> DIRECTIONS
All records that follow are to be output exactly.

> RECORD SET
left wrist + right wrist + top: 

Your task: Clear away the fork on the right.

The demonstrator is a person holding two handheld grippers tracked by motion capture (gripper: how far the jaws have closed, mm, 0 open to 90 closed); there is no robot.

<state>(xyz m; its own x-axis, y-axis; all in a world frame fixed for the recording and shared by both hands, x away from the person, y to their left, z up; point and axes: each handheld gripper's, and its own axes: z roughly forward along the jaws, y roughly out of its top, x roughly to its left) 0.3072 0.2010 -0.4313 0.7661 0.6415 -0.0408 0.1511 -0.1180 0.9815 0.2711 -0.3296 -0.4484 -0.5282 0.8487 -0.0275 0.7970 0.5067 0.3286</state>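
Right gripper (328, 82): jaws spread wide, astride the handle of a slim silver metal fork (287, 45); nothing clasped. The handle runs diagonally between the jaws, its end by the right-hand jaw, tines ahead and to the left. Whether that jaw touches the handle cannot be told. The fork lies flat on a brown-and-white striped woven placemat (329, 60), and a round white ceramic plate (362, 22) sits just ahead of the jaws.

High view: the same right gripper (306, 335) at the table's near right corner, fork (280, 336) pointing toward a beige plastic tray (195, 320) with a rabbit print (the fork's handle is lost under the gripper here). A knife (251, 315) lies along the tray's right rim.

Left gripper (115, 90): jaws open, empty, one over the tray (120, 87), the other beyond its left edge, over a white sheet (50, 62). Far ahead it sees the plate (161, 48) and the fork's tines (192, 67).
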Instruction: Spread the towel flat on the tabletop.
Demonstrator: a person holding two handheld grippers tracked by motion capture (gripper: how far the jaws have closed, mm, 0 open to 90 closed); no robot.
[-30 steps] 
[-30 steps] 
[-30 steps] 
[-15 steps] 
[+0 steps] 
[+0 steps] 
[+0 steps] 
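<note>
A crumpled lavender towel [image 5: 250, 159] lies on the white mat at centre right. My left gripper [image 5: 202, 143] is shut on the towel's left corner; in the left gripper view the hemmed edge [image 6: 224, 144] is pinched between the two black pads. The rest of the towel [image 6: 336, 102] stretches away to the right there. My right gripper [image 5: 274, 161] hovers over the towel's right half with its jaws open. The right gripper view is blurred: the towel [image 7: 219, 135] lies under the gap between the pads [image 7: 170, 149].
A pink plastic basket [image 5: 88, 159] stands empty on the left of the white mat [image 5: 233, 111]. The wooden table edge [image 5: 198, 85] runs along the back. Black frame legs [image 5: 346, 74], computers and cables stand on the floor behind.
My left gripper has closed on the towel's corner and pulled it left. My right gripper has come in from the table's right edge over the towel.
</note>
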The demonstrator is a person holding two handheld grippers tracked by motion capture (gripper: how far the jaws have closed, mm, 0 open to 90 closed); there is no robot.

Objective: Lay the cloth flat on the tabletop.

> RESULT OF THE EXERCISE
left wrist + right wrist + top: 

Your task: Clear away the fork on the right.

The demonstrator is a person holding two handheld grippers tracked by motion capture (gripper: how far the jaws have closed, mm, 0 open to 90 closed); there is no robot.

<state>(xyz m; its own x-axis, y-axis; all in a world frame fixed for the recording and shared by both hands, x away from the person, y to their left, z up; point and axes: each handheld gripper's, and its own axes: z roughly forward along the jaws, y roughly out of its top, x roughly to its left) 0.3072 0.2010 -0.4313 0.7661 0.6415 -0.0408 0.1511 -0.1180 0.9815 0.2711 -0.3296 -0.4484 -0.5282 0.8487 -0.0275 0.7970 0.5067 0.3286</state>
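Right gripper (328, 82): jaws spread wide, astride the handle of a slim silver metal fork (287, 45); nothing clasped. The handle runs diagonally between the jaws, its end by the right-hand jaw, tines ahead and to the left. Whether that jaw touches the handle cannot be told. The fork lies flat on a brown-and-white striped woven placemat (329, 60), and a round white ceramic plate (362, 22) sits just ahead of the jaws.

High view: the same right gripper (306, 335) at the table's near right corner, fork (280, 336) pointing toward a beige plastic tray (195, 320) with a rabbit print (the fork's handle is lost under the gripper here). A knife (251, 315) lies along the tray's right rim.

Left gripper (115, 90): jaws open, empty, one over the tray (120, 87), the other beyond its left edge, over a white sheet (50, 62). Far ahead it sees the plate (161, 48) and the fork's tines (192, 67).
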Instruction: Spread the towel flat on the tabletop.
Demonstrator: a person holding two handheld grippers tracked by motion capture (gripper: how far the jaws have closed, mm, 0 open to 90 closed); no robot.
[-30 steps] 
[-30 steps] 
[-30 steps] 
[-15 steps] 
[+0 steps] 
[+0 steps] 
[+0 steps] 
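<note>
A crumpled lavender towel [image 5: 250, 159] lies on the white mat at centre right. My left gripper [image 5: 202, 143] is shut on the towel's left corner; in the left gripper view the hemmed edge [image 6: 224, 144] is pinched between the two black pads. The rest of the towel [image 6: 336, 102] stretches away to the right there. My right gripper [image 5: 274, 161] hovers over the towel's right half with its jaws open. The right gripper view is blurred: the towel [image 7: 219, 135] lies under the gap between the pads [image 7: 170, 149].
A pink plastic basket [image 5: 88, 159] stands empty on the left of the white mat [image 5: 233, 111]. The wooden table edge [image 5: 198, 85] runs along the back. Black frame legs [image 5: 346, 74], computers and cables stand on the floor behind.
My left gripper has closed on the towel's corner and pulled it left. My right gripper has come in from the table's right edge over the towel.
</note>
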The demonstrator is a person holding two handheld grippers tracked by motion capture (gripper: how far the jaws have closed, mm, 0 open to 90 closed); there is no robot.

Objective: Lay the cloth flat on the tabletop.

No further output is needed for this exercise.